Sióstio de Lapa
Pensamentos e Sentimentos
Meu Diário
07/01/2016 00h59
PANG

            Ao ler o primeiro capítulo do livro “Beauvoir apaixonada”, escrito por Irène Frain, que faz um relato da famosa escritora/filósofa como se esta própria estivesse escrevendo em primeira pessoa, encontrei argumentos que tocam à minha consciência e princípios existenciais, para usar a mesma linha de pensamento que ela adotou do seu companheiro, Jean-Paul Sartre. 

            Quando conheci o pensamento desse casal de filósofos, a maneira de conduzir um relacionamento aberto à outras experiências afetivo/sexuais, senti uma forte identificação com o sistema de crença que eles desenvolveram: o existencialismo. Também as pessoas que conhecem a minha forma de pensar dentro da intimidade, também faziam sem dificuldade essa correlação. No entanto, ao estudar com mais profundidade, não a escola filosófica, mas o comportamento pessoal de ambos, principalmente o de Sartre, verifico que a forma pode ser muito parecida, mas o conteúdo é muito diferente. Por esse motivo fiquei interessado a fazer reflexões sobre o comportamento dele comparado com o meu, pois acredito que eu esteja sendo acusado dos erros éticos que ele cometeu os quais eu acredito que não se aplicam a mim.

            Talvez seja difícil fazer uma avaliação do pensamento e comportamento de Sartre quando o relato é de sua companheira, Simone.

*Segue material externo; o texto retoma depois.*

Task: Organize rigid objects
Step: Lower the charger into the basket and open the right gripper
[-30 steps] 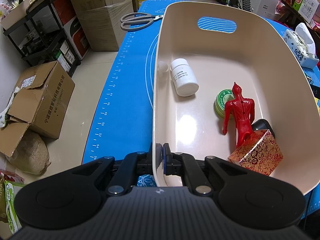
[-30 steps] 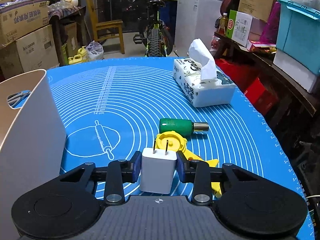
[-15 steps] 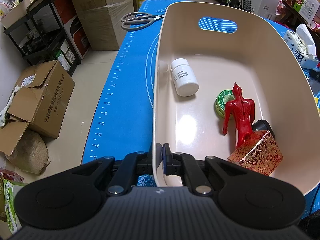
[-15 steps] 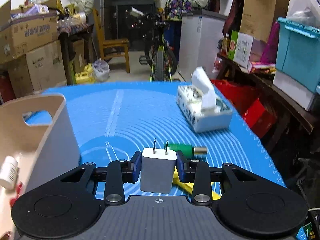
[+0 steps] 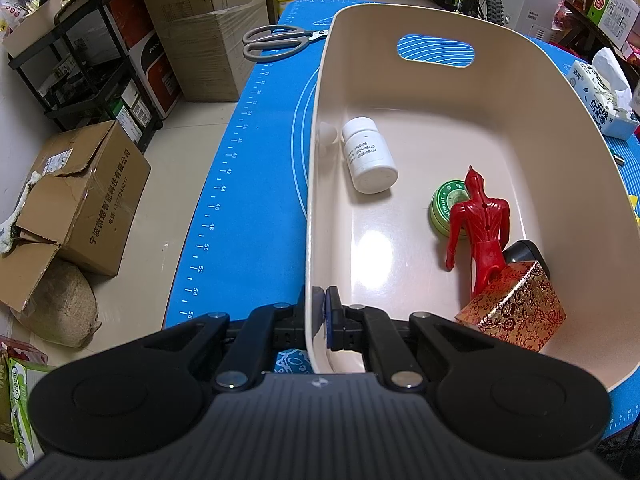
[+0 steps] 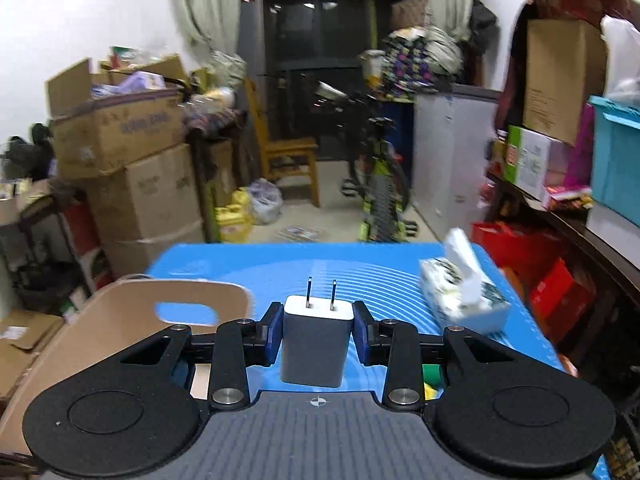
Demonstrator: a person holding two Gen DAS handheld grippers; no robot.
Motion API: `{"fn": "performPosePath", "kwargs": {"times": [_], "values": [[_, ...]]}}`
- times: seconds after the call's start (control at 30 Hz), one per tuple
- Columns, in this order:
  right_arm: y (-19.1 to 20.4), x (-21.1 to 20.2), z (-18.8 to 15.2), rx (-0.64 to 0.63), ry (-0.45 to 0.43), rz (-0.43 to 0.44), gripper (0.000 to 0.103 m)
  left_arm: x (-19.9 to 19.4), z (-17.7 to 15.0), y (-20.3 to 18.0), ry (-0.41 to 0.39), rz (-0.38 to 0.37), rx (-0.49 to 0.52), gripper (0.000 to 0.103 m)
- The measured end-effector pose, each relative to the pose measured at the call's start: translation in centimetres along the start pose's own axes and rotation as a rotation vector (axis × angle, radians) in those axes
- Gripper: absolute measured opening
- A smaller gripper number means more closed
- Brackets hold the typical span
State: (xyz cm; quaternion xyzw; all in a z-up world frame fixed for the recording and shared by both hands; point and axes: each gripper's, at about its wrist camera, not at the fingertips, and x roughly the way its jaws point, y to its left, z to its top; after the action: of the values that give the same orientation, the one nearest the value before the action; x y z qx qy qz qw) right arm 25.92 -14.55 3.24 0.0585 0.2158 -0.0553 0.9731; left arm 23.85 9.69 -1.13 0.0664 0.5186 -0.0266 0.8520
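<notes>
The right gripper (image 6: pixel 319 334) squeezes a white plug (image 6: pixel 314 340) from both sides, in the middle of its picture, prongs pointing away. The tub (image 5: pixel 440 92) sits low on the left there. The left gripper (image 5: pixel 322 314) is pinched tight on the tub's near wall. Good plan: keep squeezing, carry the plug over the rim, let go low inside, away from the red toy (image 5: pixel 480 224).

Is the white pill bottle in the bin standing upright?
No, the white pill bottle lies on its side on the floor of the beige bin, cap toward the far wall.
</notes>
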Motion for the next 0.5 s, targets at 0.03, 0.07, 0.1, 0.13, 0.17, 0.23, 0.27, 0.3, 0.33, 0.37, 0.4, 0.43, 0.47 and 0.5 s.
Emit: {"fn": "performPosePath", "kwargs": {"times": [0.03, 0.07, 0.1, 0.13, 0.17, 0.23, 0.27, 0.3, 0.33, 0.37, 0.4, 0.43, 0.47, 0.5], "values": [[0.6, -0.2, 0.1, -0.009, -0.005, 0.015, 0.042, 0.0, 0.0, 0.0, 0.000, 0.000, 0.000, 0.008], [1.2, -0.3, 0.2, -0.017, -0.008, 0.030, 0.042, 0.0, 0.0, 0.0, 0.000, 0.000, 0.000, 0.008], [1.9, -0.4, 0.3, -0.027, -0.010, 0.048, 0.042, 0.0, 0.0, 0.0, 0.000, 0.000, 0.000, 0.008], [2.4, -0.5, 0.3, -0.034, -0.011, 0.062, 0.042, 0.0, 0.0, 0.0, 0.000, 0.001, 0.001, 0.008], [3.0, -0.6, 0.3, -0.042, -0.010, 0.075, 0.042, 0.0, 0.0, 0.0, 0.000, 0.001, 0.001, 0.008], [4.0, -0.5, 0.3, -0.054, -0.003, 0.103, 0.042, 0.0, 0.0, 0.1, 0.000, 0.001, 0.001, 0.008], [4.6, -0.5, 0.2, -0.061, 0.001, 0.117, 0.042, 0.0, 0.0, 0.1, 0.000, 0.001, 0.001, 0.008], [5.3, -0.4, 0.1, -0.071, 0.007, 0.130, 0.042, 0.0, 0.0, 0.1, 0.000, 0.001, 0.001, 0.008], [5.9, -0.4, -0.1, -0.082, 0.015, 0.145, 0.042, 0.0, 0.0, 0.0, 0.000, 0.001, 0.002, 0.008], [6.4, -0.3, -0.2, -0.095, 0.025, 0.160, 0.042, 0.0, 0.0, 0.1, 0.000, 0.001, 0.001, 0.008], [7.1, -0.2, -0.5, -0.110, 0.037, 0.173, 0.042, 0.0, 0.0, 0.1, 0.000, 0.001, 0.001, 0.008], [7.8, -0.1, -0.8, -0.129, 0.051, 0.187, 0.042, 0.0, 0.0, 0.1, 0.000, 0.001, 0.001, 0.008], [8.4, 0.1, -1.0, -0.149, 0.065, 0.200, 0.042, 0.0, 0.0, 0.1, 0.000, 0.001, 0.001, 0.008], [8.9, 0.2, -1.4, -0.168, 0.080, 0.214, 0.042, 0.0, 0.0, 0.1, 0.000, 0.002, 0.002, 0.008]]}}
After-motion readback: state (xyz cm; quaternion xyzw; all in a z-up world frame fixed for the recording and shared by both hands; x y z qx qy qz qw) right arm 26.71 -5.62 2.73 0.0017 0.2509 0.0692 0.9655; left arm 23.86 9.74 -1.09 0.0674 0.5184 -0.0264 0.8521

Mesmo assim, aproveito o sentimento que ela expressa, através do trabalho minucioso de Irène Frain, pois, mesmo não sendo o ideal, serve como uma primeira linha de demarcação de pensamentos e ações.

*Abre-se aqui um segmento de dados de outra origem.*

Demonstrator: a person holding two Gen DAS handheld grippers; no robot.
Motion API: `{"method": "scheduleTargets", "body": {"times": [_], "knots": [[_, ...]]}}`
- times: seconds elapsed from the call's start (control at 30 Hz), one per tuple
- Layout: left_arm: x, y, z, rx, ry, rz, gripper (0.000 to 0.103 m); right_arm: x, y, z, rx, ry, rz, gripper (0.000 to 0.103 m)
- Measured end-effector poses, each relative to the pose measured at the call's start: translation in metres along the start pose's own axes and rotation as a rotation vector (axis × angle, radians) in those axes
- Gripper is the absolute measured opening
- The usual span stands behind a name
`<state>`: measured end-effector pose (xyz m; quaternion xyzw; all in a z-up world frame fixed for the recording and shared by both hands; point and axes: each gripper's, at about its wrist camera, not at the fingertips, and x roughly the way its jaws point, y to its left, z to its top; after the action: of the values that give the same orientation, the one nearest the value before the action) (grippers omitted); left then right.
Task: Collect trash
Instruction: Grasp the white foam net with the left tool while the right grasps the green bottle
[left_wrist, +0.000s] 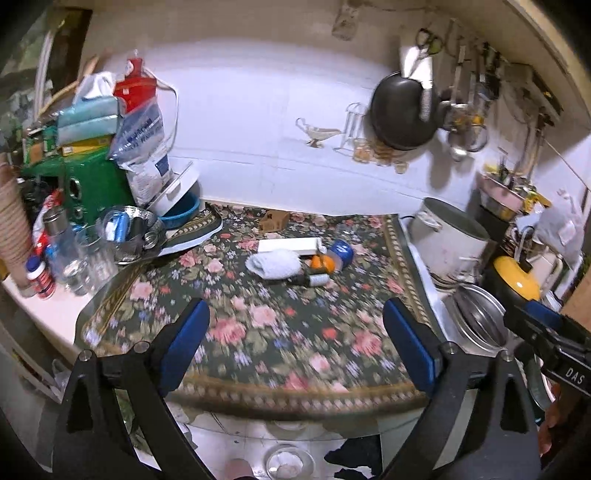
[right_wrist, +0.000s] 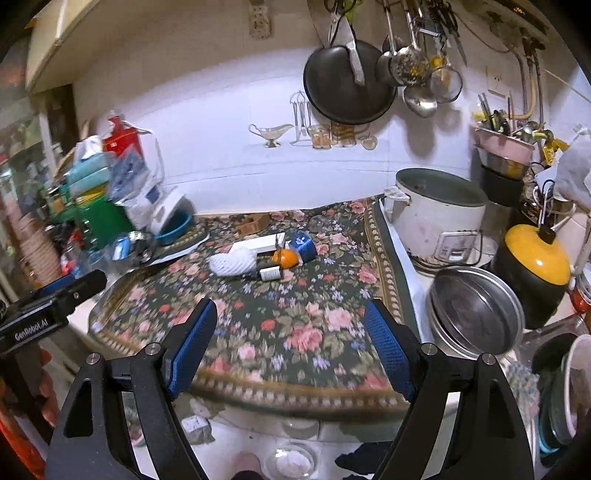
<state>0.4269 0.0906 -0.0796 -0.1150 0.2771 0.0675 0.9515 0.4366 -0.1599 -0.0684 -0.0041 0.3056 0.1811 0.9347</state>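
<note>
A small heap of trash lies mid-table on the floral cloth (left_wrist: 258, 332): a white foam fruit net (left_wrist: 273, 266), a long white box (left_wrist: 290, 245), an orange peel (left_wrist: 322, 263), a blue crushed cup (left_wrist: 341, 253), a small dark bottle (left_wrist: 314, 279). The heap also shows in the right wrist view: net (right_wrist: 232, 263), box (right_wrist: 260, 242), peel (right_wrist: 285, 257), cup (right_wrist: 303, 245), bottle (right_wrist: 267, 274). My left gripper (left_wrist: 295, 332) is open and empty, above the table's near edge, well short of the heap. My right gripper (right_wrist: 291, 332) is open and empty beside it.
A green container (left_wrist: 92, 184), bags, glasses (left_wrist: 88, 258) and a steel bowl (left_wrist: 129, 230) crowd the left. A white rice cooker (right_wrist: 439, 225), a steel pot (right_wrist: 476, 312) and a yellow-lidded pot (right_wrist: 532, 269) stand right. A small brown box (left_wrist: 273, 219) sits at the back. A black pan (right_wrist: 347, 81) hangs on the wall.
</note>
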Motion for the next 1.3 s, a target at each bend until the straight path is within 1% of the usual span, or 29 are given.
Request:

            Começo pelo sentimento de Simone a sofrer o comportamento de Sartre, na sua relação com as mulheres, principalmente com aquela que ele está apaixonado, Dolores, como um soco no coração: Pang!

            Acredito que esse efeito que Sartre provoca em sua companheira na relação com outras mulheres eu também tenha causado, nesse ponto talvez tenhamos cometido o mesmo “erro”, causar dor na pessoa ao lado, na nossa companheira. Mas isso se deve mais a um “status quo” da natureza feminina, pois existia também com Sartre e Simone um pacto/contrato que essa possibilidade de terceiros na relação poder existir, tanto para um como para o outro, sem comprometer a convivência “ad eternum” dos dois enquanto a biologia permitisse. Esse acerto feito há dezoito anos, de Sartre a tê-la como “estrela fixa, independente do que aconteça”, era a sua boia salva-vidas durante a percepção que ela tinha da paixão do seu companheiro por outra pessoa.

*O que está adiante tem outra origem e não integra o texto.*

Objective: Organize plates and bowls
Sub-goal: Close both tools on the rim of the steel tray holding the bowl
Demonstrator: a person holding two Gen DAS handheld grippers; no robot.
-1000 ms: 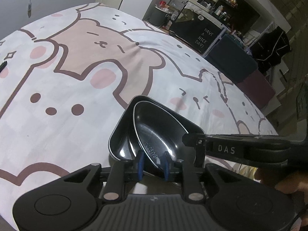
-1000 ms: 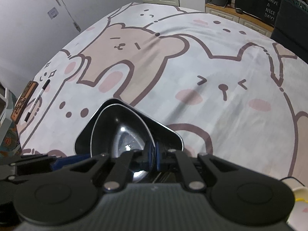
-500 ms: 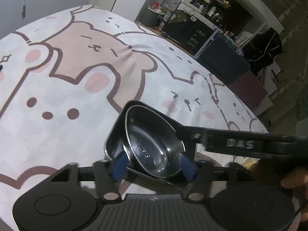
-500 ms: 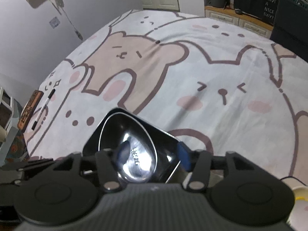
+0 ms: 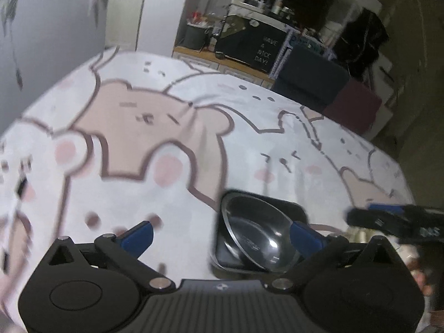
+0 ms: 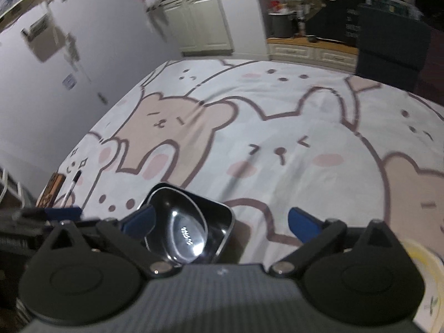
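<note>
While nested on the cloth (image 6: 277,116), metal bowl (image 6: 181,229) in black dish (image 6: 222,216), bedsheet edges well apart.

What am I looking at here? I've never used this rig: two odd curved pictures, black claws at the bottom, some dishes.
Each picture comes from a fisheye camera on a hand-held gripper, looking along its two blue-tipped fingers. A person carries one in each hand; there is no robot arm. The left gripper and right gripper have just been opening and now stand wide, holding nothing. On the cartoon-bear cloth sits a shiny metal bowl nested in a dark square dish. A pale yellow plate shows at the right view's edge, a marker pen far left.
</note>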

            Por esse motivo Simone relata a sucessão de Pangs, quando percebe que Dolores é a nova estrela na vida de Sartre. É para ela que tudo se volta, suas palavras, seus pensamentos, seus devaneios, suas dedicatórias... São essas atitudes de Sartre que geram os pensamentos de Simone e que lhe causam a saraivada de pangs.  

            Incomodada com essa situação, ao perceber o aspecto sombrio de Sartre e o silêncio pesado entre eles, que ela chega a fazer a indagação: “Honestamente, quem você preza mais: Dolores ou eu?” E ele responde de imediato: “Eu prezo muito Dolores, mas é com você que estou”.

            Simone entendeu essa réplica como a resposta de um macho banal que quer ao mesmo tempo a esposa e a amante. Mas o que mais provocou o novo e repetido pang em seu coração, foi o tom no qual foi dito, a mesma entonação metálica que usava com suas jovens conquistas quando havia decidido delas se distanciar.

            É neste ponto que faço uma reflexão mais profunda. Por acaso Simone não sabia que esse seria o comportamento de Sartre, elaborado por ele e aceito por ela? Ela não imaginava que iria sofrer esses pangs no decorrer de sua vida de relacionamento com ele? Se isso for verdade, que ela não pensava que esse sofrimento iria acontecer, então ela deve reconhecer o erro de perspectiva dela e se não quiser sofrer mais esses pangs, então reformular o contrato ou simplesmente romper. Acredito que Sartre aceitaria ambas propostas, pois o motivo seria justo, evitar tanto sofrimento numa pessoa que ele tanto preza.

            Enfim, o sofrimento de Simone se mantém porque ela persiste em continuar num relacionamento que a faz sentir assim e que não tem perspectivas de melhorar na direção do que ela deseja, pelo contrário, na direção de um rompimento, que talvez provoque um pang maior... mas, somente a ela cabe essas considerações e decisões.